Update on the latest news, sports, business and entertainment:

DEPUTY SHOT-HOUSTON

Man charged with murder in ambush of Houston area deputy

HOUSTON (AP) — Texas prosecutors are charging a 30-year-old man with capital murder in the killing of a uniformed sheriff's deputy who was gunned down from behind while filling his patrol car with gas in what officials described as a "senseless and cowardly act."

The arrest of Shannon J. Miles — who has a criminal history that includes convictions for resisting arrest and disorderly conduct with a firearm — came less than 24 hours after authorities said he ambushed 47-year-old Darren Goforth, a 10-year veteran of the Harris County Sheriff's Office, at a suburban Houston Chevron station.

Harris County Sheriff Ron Hickman says the motive for the killing has not been determined but investigators would look at whether Miles, who is black, was motivated by anger over recent killings elsewhere of black men by police that have spawned the "Black Lives Matter" protest movement.

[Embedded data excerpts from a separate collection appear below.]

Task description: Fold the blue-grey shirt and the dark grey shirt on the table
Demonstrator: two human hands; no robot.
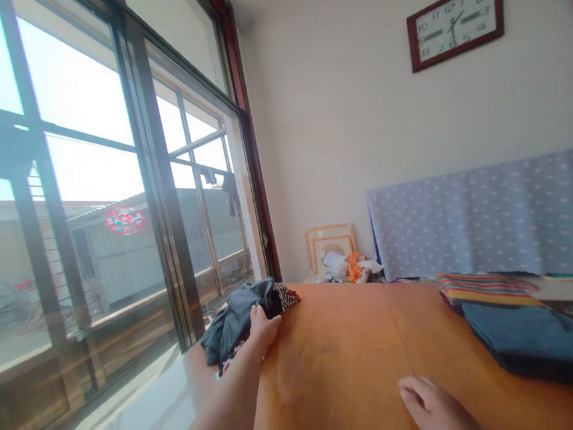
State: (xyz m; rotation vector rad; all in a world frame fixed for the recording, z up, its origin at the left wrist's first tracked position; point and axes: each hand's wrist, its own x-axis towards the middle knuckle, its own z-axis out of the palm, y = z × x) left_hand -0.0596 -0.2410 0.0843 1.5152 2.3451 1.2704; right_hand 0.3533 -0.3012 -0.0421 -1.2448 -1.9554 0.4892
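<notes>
Two bare arms reach out from the bottom of the view. The left hand (263,327) lies on a soft heap of dark clothes (240,319), and its fingers (270,320) are clamped on the heap, pressing into the cloth. A bit of striped cloth (287,295) pokes out at the far end of the heap, and some other colors show under the hand.

The heap sits at the edge of a shiny wooden tabletop (340,371), right next to a big window (85,159). A white window sill (143,415) runs along on the near side of the heap, by the left arm.

To the right of the heap, the right hand (434,406) is low down near the camera. Its fingers (413,398) are close together and hold nothing. You cannot tell if they touch the wood.

Farther right of the heap, a folded blue cloth (533,340) lies on a folded striped cloth (483,288). Behind the heap, at the far end of the wood, are picture frames (332,244), white paper (335,261) and an orange cloth (355,267). A gray dotted cloth (487,217) hangs up and to the right of the heap, and a wall clock (455,19) with a dark red frame is above that.
</notes>
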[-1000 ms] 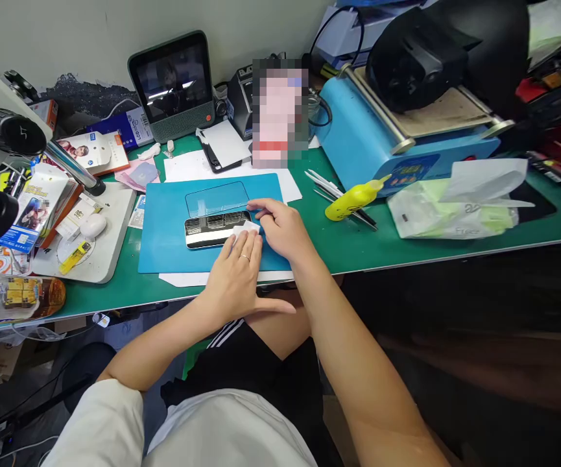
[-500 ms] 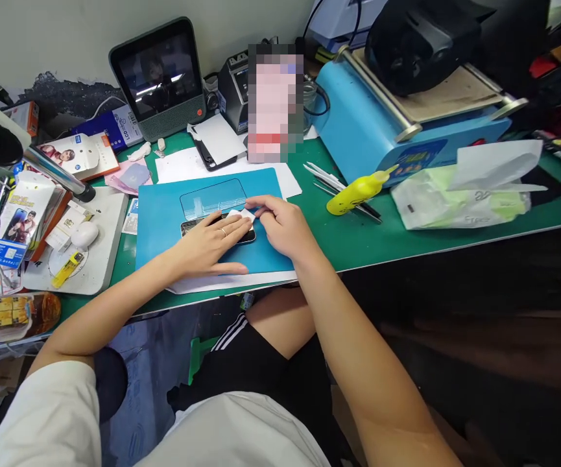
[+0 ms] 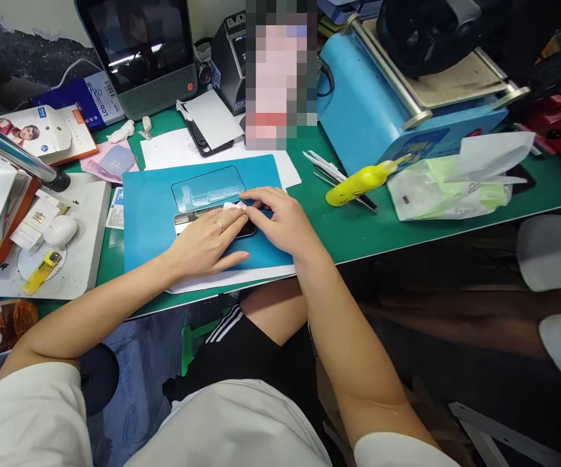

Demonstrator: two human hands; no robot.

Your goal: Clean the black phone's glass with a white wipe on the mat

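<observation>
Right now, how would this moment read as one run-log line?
left hand: flat over smartphone, white wipe at fingertips | right hand: at phone's right end | black-edged screen protector: on blue mat, behind phone

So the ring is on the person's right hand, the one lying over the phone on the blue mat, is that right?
Not quite: the head view shows the ring on the left hand. That hand does lie over the phone on the blue mat.
</observation>
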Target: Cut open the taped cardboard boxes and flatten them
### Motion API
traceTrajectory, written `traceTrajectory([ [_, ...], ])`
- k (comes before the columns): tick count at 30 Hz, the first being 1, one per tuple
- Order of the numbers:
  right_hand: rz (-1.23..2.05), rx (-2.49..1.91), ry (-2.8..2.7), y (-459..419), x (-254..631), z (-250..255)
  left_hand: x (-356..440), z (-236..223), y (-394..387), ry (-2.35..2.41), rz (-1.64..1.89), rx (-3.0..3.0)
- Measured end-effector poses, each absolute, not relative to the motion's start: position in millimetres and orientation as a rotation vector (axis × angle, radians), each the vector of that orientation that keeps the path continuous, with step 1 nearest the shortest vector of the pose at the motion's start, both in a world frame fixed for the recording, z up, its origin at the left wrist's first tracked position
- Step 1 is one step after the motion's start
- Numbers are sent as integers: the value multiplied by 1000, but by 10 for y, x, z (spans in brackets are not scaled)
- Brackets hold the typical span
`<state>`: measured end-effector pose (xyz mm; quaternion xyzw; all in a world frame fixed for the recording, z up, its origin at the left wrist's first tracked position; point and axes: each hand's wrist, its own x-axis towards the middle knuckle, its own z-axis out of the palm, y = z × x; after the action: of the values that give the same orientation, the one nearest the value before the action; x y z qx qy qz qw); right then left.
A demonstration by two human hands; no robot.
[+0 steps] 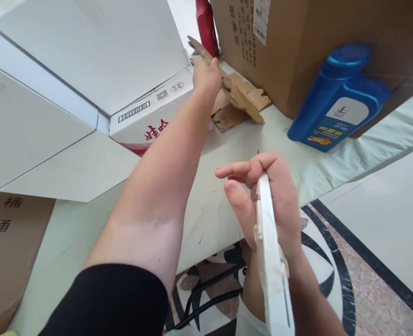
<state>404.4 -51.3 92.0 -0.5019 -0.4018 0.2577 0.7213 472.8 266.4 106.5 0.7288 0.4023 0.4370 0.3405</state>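
Note:
My left hand (206, 78) stretches far forward, its fingers closed round a strip of torn brown cardboard (199, 48), partly blurred. More torn cardboard (246, 97) lies just to its right, against the large carton. Close to me, my right hand (279, 200) is curled round a long, thin white thing (269, 242) seen edge-on. A narrow slot shows near its lower end, with beige bits along its sides; its exact kind I cannot make out. The index finger points left, above the thumb.
A blue bottle (335, 100) stands at the right, before a large brown carton (262, 51). A red object (206, 25) stands behind my left hand. A white printed box (150, 114) and large white panels (87, 51) fill the left. Another carton (13, 261) is lower left, on the pale cloth-covered table (213, 205).

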Motion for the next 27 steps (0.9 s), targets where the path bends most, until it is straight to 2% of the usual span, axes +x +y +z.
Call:
traceTrajectory([
  [2,597,-1109,-888,-520,4062,931,4617,1256,2520,1038,1244,2071],
  [3,605,-1103,-883,-518,4070,935,4475,1276,2368,939,1336,2337],
  [5,599,-1070,-860,-493,4078,928,4031,1134,1958,769,1342,2549],
  [7,587,-1026,-820,-443,4074,898,3427,796,1504,760,1277,2373],
  [11,673,-1071,-820,-337,4001,802,2141,25,771,1036,1137,1894],
  [14,741,-1141,-918,-292,3842,726,1411,-279,450,1275,1142,1638],
  [19,845,-1232,-1107,-198,3352,565,715,-338,391,1425,1337,1224],
  [27,879,-1625,-1562,-214,2652,102,114,-272,479,1261,1594,788],
])
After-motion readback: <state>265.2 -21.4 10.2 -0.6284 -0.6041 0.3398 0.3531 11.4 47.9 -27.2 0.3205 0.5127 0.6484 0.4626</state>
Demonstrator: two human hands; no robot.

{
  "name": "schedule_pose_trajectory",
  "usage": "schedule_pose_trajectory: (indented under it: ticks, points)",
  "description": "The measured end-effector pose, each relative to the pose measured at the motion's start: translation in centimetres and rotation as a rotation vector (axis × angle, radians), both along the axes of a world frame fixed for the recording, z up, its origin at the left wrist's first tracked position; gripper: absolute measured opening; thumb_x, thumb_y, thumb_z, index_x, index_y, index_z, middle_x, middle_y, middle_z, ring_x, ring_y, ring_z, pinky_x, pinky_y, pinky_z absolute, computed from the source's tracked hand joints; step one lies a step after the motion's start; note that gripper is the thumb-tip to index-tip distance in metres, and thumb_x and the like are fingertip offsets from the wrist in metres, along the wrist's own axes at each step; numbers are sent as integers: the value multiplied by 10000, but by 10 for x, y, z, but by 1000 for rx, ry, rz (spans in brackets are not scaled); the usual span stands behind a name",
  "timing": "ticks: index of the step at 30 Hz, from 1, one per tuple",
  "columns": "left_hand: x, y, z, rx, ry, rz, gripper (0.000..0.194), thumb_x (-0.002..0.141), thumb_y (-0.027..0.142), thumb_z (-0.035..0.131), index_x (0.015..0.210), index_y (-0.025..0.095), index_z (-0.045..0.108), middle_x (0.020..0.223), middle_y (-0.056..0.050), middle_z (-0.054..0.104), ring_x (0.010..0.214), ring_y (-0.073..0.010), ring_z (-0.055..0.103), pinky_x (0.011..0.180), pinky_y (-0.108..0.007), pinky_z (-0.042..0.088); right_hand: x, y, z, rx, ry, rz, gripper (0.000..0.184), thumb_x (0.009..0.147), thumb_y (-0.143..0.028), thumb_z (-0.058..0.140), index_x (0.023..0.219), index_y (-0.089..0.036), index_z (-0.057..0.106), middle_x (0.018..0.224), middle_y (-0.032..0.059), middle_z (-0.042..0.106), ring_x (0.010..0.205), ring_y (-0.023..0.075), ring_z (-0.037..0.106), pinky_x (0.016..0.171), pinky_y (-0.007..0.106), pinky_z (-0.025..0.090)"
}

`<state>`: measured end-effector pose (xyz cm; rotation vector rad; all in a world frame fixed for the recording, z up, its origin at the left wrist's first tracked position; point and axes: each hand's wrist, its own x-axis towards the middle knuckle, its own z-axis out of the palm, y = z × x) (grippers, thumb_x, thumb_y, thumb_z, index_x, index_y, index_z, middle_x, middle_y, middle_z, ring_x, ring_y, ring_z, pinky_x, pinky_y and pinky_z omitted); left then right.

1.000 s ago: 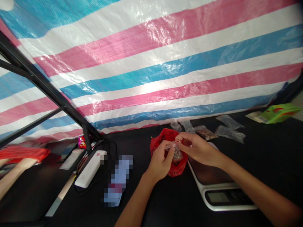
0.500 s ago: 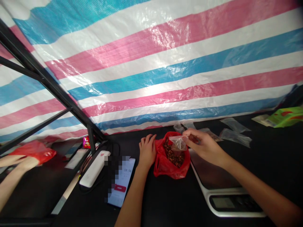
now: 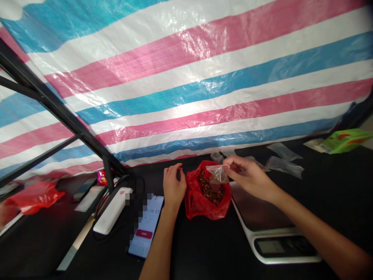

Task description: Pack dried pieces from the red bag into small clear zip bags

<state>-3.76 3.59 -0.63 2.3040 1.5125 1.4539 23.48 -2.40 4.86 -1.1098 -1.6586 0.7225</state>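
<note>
My right hand (image 3: pixel 247 175) pinches a small clear zip-lock bag (image 3: pixel 218 174) by its top edge. The little bag hangs over the mouth of a red plastic bag (image 3: pixel 201 210), which stands open and holds many small brown dried pieces (image 3: pixel 211 192). Just left of the red bag is my left hand (image 3: pixel 175 184), its fingers loosely bent and apart, with nothing in them. A kitchen scale (image 3: pixel 271 249) with a dark plate lies under my right forearm.
A phone (image 3: pixel 147 229) and a white power strip (image 3: pixel 112 212) with cables lie to the left. Clear bags (image 3: pixel 284 165) and a green packet (image 3: pixel 346 140) are at the back right. A person's blurred hand is beside another red bag (image 3: pixel 37 197) at far left. A striped tarp (image 3: pixel 204 89) hangs behind.
My left hand has drawn slightly away from the red bag's side. My right hand still holds the small bag over it. At far left, the other person's arms have mostly left view.
</note>
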Motion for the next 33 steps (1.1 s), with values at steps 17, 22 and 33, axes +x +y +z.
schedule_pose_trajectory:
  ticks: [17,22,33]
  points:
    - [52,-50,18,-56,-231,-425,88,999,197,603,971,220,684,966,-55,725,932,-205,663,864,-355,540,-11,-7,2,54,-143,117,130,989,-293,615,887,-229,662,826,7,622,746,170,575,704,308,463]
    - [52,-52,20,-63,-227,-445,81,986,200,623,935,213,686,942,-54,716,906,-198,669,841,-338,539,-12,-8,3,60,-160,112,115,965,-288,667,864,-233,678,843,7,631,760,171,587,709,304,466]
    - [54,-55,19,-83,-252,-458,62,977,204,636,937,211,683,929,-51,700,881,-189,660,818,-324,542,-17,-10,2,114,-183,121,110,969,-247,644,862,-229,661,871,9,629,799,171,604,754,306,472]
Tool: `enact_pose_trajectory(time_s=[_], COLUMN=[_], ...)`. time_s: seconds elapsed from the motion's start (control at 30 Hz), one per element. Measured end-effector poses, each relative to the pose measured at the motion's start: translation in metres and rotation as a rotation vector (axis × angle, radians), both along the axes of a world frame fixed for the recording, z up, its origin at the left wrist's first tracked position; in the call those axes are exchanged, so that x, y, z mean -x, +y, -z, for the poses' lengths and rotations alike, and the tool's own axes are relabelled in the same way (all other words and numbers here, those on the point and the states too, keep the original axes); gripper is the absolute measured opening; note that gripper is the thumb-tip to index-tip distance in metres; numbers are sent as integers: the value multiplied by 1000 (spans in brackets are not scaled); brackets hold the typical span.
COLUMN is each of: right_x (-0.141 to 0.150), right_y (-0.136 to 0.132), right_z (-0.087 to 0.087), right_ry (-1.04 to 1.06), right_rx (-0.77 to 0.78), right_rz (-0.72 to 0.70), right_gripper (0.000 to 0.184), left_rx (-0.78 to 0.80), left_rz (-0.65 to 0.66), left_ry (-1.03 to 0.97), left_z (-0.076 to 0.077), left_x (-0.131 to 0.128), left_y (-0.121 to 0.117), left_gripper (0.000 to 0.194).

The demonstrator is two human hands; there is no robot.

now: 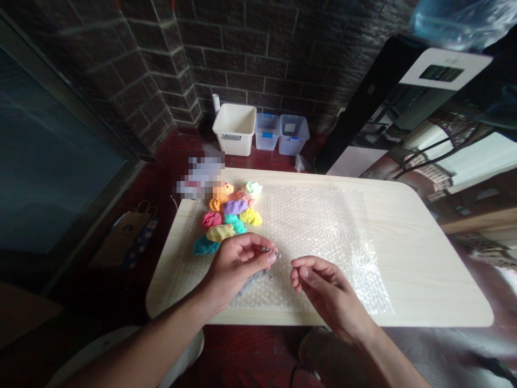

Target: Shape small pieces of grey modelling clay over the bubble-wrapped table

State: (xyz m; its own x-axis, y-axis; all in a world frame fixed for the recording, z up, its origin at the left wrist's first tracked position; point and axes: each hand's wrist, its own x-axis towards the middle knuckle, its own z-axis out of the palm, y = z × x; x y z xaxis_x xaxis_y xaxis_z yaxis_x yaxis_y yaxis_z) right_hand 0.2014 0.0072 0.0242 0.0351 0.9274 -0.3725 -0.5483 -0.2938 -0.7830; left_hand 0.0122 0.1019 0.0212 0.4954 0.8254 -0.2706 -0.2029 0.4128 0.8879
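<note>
My left hand (246,258) is raised over the bubble wrap (319,242), pinching a small grey piece of modelling clay (278,255) between thumb and fingertips. Just to the right, apart from it, my right hand (323,285) has its thumb and forefinger pressed together; anything between them is too small to make out. Under my left hand lies a larger grey lump (252,281), partly hidden. Several colored clay lumps sit beyond it, among them a yellow one (251,216), a purple one (235,207), a red one (212,220) and a dark teal one (205,246).
The bubble wrap covers much of the pale wooden table (420,253). A pixelated item (200,177) is at the far left corner. On the floor behind stand a cream bin (234,129) and two clear boxes (267,132); a paper bag (127,234) is at the left.
</note>
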Motion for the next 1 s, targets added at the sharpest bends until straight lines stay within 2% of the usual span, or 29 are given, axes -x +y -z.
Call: enact_pose_trajectory(time_s=[0.3, 0.5, 0.87, 1.0], right_x=[0, 2, -1, -2], right_y=[0, 0, 1, 2], right_z=[4, 4, 5, 3], right_ry=[-8, 14, 45, 29], right_rx=[11, -20, -62, -66], right_rz=[43, -1, 7, 24], right_gripper=[19, 19, 20, 14], left_rx=[51, 109, 107, 104], left_rz=[62, 56, 75, 81], left_ry=[-89, -135, -139, -132], left_z=[-2, -1, 2, 2], left_x=[-1, -2, -2, -2], left_y=[-3, -3, -3, -2], left_gripper=[16, 17, 17, 16])
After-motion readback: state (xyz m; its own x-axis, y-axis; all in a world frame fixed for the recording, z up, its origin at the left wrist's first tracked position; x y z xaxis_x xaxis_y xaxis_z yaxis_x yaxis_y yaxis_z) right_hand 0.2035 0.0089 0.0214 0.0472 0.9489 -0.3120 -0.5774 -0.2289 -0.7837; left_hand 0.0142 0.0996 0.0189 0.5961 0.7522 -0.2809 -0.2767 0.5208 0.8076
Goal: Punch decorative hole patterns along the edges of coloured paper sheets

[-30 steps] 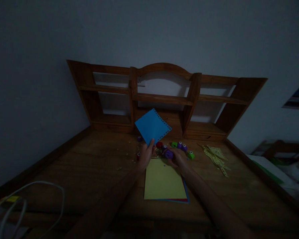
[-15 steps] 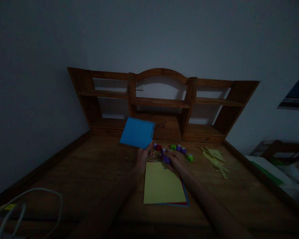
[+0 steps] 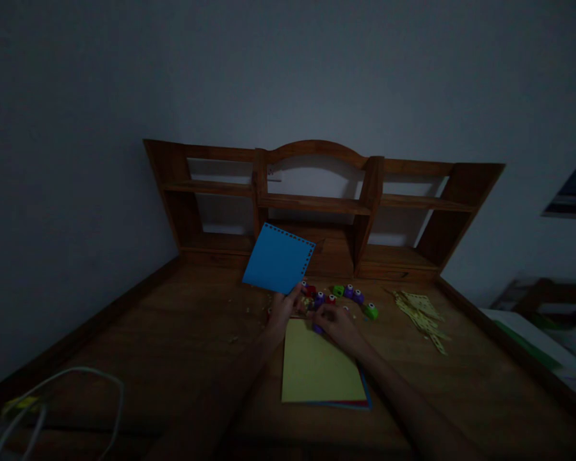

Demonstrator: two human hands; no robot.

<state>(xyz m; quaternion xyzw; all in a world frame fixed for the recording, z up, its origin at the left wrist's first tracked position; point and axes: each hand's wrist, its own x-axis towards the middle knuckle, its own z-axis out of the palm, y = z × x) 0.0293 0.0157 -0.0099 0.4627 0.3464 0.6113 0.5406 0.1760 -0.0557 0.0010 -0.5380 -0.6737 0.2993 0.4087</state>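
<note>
A blue sheet of paper (image 3: pixel 278 259), with a row of small punched holes along its top and right edges, is raised at a tilt. My left hand (image 3: pixel 286 307) pinches it by its lower right corner. Over the top edge of a stack of coloured paper, yellow sheet (image 3: pixel 321 365) uppermost, my right hand (image 3: pixel 336 324) is closed around a purple craft punch (image 3: pixel 318 329), which its fingers partly cover. Just beyond the hands stand a purple punch (image 3: pixel 319 298) and a red punch (image 3: pixel 331 299).
More punches, among them a green one (image 3: pixel 371 312), stand farther back. Yellow punched paper strips (image 3: pixel 420 310) lie at the right. A wooden shelf unit (image 3: pixel 312 203) backs the desk. Paper bits are scattered about; a white cable (image 3: pixel 120 390) loops at the front left.
The blue sheet has turned clockwise, relative to the desk, and moved slightly right with my left hand. My right hand keeps its hold on the purple punch. The whole view has shifted a little.
</note>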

Goforth was white.

Hickman says investigators are working on the assumption that Goforth was a target "because he wore a uniform."

TROPICAL WEATHER

Erika dissipates

ROSEAU, Dominica (AP) — Rescue crews are trudging through mud, rocks and uprooted trees to reach communities cut off by a tropical storm that killed at least 20 people and left nearly 50 missing in the eastern Caribbean island of Dominica.

Volunteers are helping to carry food, water and clothes for dozens of Dominicans who have been isolated for up to three days after Tropical Storm Erika dumped some 15 inches of rain this week on the mountainous island.

As Dominicans continue to dig out, Erika has dissipated after drenching Cuba, the Dominican Republic and Haiti.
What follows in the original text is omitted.